Across the entries below, how many lines include "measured"? Give the number and nothing else.

-- Opening Marker --

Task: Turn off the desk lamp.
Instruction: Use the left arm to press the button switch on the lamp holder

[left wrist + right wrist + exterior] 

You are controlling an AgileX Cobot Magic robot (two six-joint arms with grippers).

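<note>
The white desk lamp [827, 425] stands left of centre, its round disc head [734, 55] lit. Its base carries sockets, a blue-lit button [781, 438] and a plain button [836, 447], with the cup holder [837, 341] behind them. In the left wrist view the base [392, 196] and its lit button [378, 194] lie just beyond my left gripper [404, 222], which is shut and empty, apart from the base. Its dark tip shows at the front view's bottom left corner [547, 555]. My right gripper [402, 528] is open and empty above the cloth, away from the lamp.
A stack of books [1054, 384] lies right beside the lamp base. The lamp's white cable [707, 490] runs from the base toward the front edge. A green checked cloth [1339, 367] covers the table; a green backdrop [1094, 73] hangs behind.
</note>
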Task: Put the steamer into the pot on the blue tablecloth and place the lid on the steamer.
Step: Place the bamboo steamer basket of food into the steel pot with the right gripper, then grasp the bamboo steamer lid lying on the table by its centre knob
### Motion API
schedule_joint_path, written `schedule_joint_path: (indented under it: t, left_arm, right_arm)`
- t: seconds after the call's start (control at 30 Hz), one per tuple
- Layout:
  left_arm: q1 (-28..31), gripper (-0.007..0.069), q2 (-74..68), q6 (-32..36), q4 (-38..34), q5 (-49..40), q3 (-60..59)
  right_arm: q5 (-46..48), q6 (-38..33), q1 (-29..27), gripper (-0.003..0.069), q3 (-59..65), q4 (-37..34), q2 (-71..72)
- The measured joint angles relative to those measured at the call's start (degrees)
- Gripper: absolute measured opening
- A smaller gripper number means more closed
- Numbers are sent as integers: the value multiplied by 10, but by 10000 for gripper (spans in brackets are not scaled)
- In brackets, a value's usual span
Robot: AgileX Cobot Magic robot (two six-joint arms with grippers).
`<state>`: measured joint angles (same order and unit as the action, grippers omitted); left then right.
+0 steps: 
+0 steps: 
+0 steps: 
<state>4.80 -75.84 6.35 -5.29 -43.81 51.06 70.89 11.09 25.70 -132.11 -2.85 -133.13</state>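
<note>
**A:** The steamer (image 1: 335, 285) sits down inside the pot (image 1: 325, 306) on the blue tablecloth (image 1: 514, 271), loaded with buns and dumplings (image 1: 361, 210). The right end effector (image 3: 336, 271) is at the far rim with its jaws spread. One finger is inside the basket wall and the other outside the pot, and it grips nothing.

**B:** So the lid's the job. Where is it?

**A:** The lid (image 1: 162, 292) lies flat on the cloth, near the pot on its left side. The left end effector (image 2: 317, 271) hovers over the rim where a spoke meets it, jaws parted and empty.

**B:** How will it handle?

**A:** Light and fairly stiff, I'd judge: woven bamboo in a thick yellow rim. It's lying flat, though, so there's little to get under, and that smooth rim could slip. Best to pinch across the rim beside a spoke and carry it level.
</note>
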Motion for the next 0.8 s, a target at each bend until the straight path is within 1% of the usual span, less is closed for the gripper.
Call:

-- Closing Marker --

◆ **SOLUTION**
3